◆ Problem requirements
From the first line to the last, give the data again exactly.
=== Begin Enclosure ===
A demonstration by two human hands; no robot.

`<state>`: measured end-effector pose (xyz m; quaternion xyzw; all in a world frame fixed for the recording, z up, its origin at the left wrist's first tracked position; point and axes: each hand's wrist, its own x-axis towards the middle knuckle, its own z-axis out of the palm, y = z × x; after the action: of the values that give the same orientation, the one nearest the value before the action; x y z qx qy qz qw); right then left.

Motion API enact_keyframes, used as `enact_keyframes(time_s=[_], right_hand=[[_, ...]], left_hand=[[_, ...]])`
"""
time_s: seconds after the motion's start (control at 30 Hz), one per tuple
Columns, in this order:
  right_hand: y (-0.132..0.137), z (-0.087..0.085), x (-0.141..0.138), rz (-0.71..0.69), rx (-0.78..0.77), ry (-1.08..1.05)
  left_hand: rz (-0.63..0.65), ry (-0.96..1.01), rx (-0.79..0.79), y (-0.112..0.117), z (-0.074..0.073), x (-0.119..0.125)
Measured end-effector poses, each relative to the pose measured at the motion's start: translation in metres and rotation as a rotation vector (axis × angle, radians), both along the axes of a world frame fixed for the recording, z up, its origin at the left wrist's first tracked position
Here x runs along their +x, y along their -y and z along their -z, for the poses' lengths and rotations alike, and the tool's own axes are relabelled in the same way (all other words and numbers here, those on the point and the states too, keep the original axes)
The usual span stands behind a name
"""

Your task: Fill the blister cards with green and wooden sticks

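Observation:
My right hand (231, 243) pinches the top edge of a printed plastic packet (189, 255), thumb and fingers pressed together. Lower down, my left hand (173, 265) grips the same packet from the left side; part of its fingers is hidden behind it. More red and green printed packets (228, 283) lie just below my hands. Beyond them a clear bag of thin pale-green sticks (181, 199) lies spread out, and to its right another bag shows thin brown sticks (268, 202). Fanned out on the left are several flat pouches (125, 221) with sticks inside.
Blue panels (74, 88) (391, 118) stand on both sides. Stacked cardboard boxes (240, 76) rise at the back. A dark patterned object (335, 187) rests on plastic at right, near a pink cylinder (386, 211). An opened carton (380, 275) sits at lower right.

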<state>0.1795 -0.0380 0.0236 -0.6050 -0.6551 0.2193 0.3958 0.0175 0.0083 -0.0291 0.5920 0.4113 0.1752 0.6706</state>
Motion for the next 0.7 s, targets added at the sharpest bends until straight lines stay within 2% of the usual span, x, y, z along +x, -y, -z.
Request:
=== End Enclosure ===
◆ Solved exercise
A demonstration by two human hands; no robot.

`<state>`: measured end-effector pose (xyz m; quaternion xyzw; all in a world frame fixed for the recording, z up, its origin at the left wrist's first tracked position; point and axes: each hand's wrist, its own x-axis towards the middle knuckle, its own z-axis out of the palm, y = z × x; after the action: of the values that give the same orientation, the one nearest the value before the action; x y z qx qy qz qw); right then left.

Motion API enact_keyframes, used as `enact_keyframes(time_s=[_], right_hand=[[_, ...]], left_hand=[[_, ...]])`
"""
time_s: seconds after the motion's start (control at 30 Hz), one per tuple
Columns, in this order:
  right_hand: y (-0.132..0.137), z (-0.087..0.085), x (-0.141..0.138), rz (-0.71..0.69), rx (-0.78..0.77), ry (-1.08..1.05)
  left_hand: rz (-0.63..0.65), ry (-0.96..1.01), rx (-0.79..0.79), y (-0.112..0.117), z (-0.074..0.073), x (-0.119..0.125)
Measured end-effector poses, each relative to the pose measured at the motion's start: translation in metres and rotation as a rotation vector (axis × angle, radians), both along the axes of a world frame fixed for the recording, z up, its origin at the left wrist's first tracked position
Here x runs along their +x, y along their -y and z along their -z, for the poses' lengths and rotations alike, and the tool's own axes are relabelled in the same way (all other words and numbers here, those on the point and the states too, keep the original axes)
The usual span stands behind a name
"""

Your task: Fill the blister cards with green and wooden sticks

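Observation:
My right hand (231, 243) pinches the top edge of a printed plastic packet (189, 255), thumb and fingers pressed together. Lower down, my left hand (173, 265) grips the same packet from the left side; part of its fingers is hidden behind it. More red and green printed packets (228, 283) lie just below my hands. Beyond them a clear bag of thin pale-green sticks (181, 199) lies spread out, and to its right another bag shows thin brown sticks (268, 202). Fanned out on the left are several flat pouches (125, 221) with sticks inside.
Blue panels (74, 88) (391, 118) stand on both sides. Stacked cardboard boxes (240, 76) rise at the back. A dark patterned object (335, 187) rests on plastic at right, near a pink cylinder (386, 211). An opened carton (380, 275) sits at lower right.
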
<state>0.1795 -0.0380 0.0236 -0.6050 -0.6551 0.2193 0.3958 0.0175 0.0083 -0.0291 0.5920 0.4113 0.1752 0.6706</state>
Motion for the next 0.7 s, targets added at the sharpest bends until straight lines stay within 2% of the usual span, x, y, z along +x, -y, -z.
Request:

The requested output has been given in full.